◆ **Requirement**: Gather all lines in the records below that include the word "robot".

(Source material Opens)

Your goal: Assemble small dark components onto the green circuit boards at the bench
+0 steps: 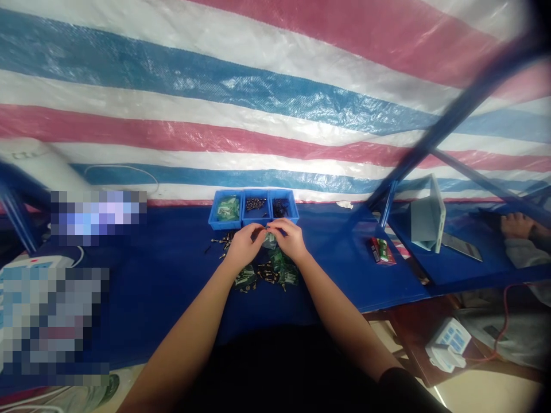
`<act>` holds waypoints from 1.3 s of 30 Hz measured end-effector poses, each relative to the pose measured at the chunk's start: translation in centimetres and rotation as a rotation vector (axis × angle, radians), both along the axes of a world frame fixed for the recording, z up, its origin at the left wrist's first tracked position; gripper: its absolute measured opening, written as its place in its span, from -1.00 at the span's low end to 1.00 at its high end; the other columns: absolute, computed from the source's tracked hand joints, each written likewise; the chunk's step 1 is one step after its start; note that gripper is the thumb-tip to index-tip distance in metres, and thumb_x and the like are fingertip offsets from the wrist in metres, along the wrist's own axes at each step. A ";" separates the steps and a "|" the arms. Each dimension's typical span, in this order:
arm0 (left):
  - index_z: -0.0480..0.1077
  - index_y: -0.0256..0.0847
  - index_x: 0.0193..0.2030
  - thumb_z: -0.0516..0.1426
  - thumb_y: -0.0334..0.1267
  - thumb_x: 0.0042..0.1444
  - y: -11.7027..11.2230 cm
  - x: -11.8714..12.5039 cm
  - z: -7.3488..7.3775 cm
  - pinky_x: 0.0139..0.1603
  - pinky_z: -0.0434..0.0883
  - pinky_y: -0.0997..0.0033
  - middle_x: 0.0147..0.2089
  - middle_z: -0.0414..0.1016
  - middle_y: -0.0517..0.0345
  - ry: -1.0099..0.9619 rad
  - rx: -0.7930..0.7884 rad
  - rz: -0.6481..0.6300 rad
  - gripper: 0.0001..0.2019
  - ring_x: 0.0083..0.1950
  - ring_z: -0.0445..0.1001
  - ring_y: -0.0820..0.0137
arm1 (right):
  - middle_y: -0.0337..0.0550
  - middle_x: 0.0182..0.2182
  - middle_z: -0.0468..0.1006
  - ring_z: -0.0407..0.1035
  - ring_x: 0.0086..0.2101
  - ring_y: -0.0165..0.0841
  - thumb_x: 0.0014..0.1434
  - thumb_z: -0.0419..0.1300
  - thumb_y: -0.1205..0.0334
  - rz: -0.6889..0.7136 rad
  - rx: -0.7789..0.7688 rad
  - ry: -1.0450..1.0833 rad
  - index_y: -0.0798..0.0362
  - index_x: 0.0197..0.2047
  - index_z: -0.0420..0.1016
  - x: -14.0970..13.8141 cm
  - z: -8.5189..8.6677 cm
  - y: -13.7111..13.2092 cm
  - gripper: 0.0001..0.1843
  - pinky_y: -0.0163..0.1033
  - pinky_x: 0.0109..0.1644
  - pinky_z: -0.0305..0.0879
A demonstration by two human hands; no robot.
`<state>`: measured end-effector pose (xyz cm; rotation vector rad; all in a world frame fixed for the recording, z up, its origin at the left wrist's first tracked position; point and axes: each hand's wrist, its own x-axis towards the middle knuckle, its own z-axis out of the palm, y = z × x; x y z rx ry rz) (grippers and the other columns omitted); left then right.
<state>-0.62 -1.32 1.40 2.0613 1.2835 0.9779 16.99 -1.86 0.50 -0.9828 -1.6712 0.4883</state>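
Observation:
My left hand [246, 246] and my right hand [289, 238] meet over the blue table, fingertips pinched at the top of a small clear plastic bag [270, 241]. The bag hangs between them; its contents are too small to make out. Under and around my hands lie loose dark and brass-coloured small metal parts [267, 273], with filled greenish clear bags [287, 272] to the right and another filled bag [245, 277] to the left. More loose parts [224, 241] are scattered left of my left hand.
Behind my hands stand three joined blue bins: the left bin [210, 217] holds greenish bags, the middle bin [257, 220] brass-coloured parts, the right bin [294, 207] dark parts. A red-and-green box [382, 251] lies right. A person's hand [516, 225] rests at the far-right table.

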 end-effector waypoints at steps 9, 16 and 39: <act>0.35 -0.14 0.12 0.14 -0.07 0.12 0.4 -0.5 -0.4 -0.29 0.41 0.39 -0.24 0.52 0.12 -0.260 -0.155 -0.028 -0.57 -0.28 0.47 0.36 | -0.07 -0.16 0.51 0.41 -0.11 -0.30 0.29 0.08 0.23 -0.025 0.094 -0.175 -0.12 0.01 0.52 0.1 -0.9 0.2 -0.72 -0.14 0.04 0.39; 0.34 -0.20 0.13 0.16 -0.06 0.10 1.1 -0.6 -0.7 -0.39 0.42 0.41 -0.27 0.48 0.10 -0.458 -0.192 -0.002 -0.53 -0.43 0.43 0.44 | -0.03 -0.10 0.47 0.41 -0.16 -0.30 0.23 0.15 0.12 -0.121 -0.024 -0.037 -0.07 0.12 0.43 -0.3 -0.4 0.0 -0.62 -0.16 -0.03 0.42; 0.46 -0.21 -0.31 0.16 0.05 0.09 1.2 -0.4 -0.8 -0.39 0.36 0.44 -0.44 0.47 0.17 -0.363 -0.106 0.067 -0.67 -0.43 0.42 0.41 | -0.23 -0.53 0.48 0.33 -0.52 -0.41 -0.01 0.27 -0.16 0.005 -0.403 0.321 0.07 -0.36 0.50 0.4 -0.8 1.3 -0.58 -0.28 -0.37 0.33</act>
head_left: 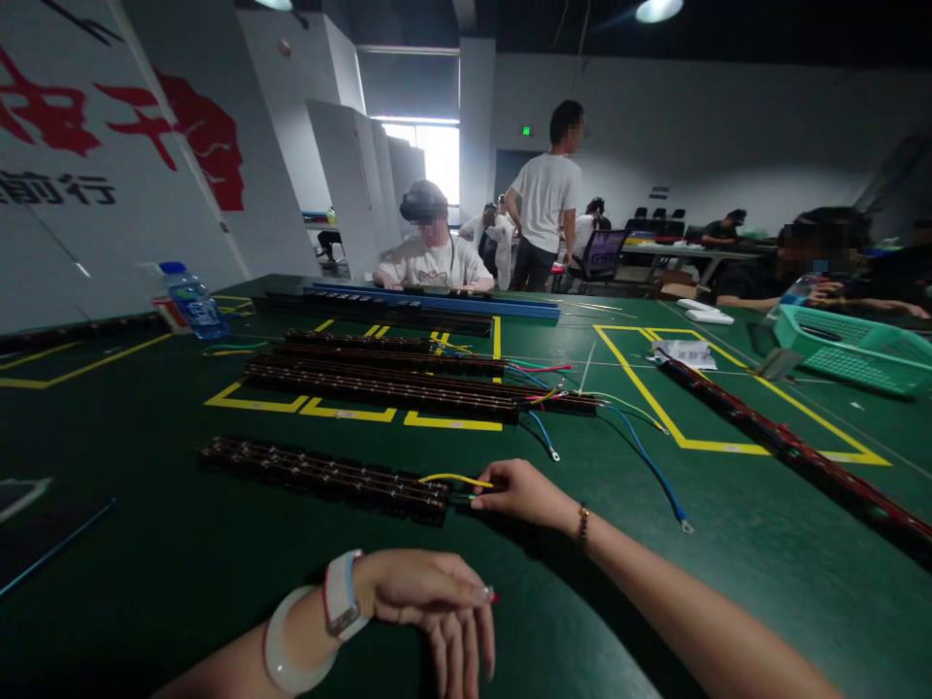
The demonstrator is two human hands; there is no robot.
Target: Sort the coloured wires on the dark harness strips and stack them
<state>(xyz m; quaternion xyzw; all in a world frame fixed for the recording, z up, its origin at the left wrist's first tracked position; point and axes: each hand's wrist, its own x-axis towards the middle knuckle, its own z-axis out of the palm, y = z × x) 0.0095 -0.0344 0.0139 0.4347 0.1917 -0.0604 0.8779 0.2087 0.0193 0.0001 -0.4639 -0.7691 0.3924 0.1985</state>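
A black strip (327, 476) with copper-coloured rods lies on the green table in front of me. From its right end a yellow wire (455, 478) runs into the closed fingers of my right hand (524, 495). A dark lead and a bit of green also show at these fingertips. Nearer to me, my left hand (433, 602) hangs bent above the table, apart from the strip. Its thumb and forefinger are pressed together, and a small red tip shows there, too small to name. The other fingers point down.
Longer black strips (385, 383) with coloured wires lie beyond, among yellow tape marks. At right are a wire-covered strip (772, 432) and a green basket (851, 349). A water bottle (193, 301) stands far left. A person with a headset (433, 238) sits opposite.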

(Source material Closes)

◆ **Solution**:
A demonstration by two human hands; no robot.
The demonstrator is two human hands; there is no robot.

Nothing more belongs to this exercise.